Conversely, many reinforcement learning methods provide corresponding approximate solutions.

Partially Observable MDPs

MDPs assume that the agent always knows exactly what state it is in --- the problem is fully-observable. However, this is not valid for many tasks. The agent might not perceive all aspects of the environment's state, only a partial observation.

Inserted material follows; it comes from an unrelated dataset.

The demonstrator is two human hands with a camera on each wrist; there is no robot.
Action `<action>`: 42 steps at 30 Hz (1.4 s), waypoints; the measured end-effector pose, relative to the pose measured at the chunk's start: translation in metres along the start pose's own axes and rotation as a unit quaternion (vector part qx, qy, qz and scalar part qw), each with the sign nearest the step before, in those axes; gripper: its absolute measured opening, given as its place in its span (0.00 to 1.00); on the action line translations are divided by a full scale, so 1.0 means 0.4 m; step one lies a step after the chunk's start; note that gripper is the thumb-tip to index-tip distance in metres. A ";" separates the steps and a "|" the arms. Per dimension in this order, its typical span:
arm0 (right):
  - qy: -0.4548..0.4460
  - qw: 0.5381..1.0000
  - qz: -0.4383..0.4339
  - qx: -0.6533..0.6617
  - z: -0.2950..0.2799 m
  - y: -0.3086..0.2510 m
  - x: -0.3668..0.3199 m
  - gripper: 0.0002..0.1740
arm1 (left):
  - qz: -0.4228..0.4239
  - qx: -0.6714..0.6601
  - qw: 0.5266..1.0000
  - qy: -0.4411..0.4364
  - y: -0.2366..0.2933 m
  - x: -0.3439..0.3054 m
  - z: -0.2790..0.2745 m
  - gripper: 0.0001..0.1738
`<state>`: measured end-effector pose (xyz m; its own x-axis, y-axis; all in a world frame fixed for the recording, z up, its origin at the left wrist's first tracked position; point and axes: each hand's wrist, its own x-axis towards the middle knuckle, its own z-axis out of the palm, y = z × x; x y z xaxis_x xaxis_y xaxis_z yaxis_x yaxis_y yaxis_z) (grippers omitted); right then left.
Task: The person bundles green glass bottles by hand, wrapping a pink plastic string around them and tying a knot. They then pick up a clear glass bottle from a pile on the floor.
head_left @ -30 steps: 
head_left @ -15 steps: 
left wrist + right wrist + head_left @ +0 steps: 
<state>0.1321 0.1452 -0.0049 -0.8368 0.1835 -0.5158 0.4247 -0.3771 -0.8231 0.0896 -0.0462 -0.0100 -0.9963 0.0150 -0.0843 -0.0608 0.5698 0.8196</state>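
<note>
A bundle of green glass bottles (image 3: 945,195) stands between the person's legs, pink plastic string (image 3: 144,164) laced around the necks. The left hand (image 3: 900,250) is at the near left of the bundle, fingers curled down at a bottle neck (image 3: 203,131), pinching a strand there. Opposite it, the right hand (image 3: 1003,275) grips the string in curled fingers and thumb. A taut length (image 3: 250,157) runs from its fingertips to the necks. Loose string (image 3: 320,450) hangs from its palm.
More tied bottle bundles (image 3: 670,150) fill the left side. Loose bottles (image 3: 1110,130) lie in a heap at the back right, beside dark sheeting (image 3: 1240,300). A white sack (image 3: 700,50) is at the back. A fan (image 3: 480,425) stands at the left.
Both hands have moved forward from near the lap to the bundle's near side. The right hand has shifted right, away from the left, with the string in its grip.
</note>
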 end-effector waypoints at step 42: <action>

Partially-observable MDPs (POMDPs) relax the assumption of full-observability.

The sensor model allows the agent to observe the environment. If an agent executes an action aa, it has probability Oa(os)O_a(o \mid s') of observing state ss'.

Solving POMDPs is similar to solving MDPs. In fact, the same algorithms can be applied. The only difference is that we case the POMDP problem as a standard MDP problem with a new state space: each state is a probability distribution over the set SS. Thus, each state of the POMDP is a belief state, which defined the probability of being in each state SS. This leads to an exponentially-larger state space, so POMDPs are typically harder problems to solve.

Like MDPs, solutions are policies that map belief states into actions. Optimal policies maximise the expected reward.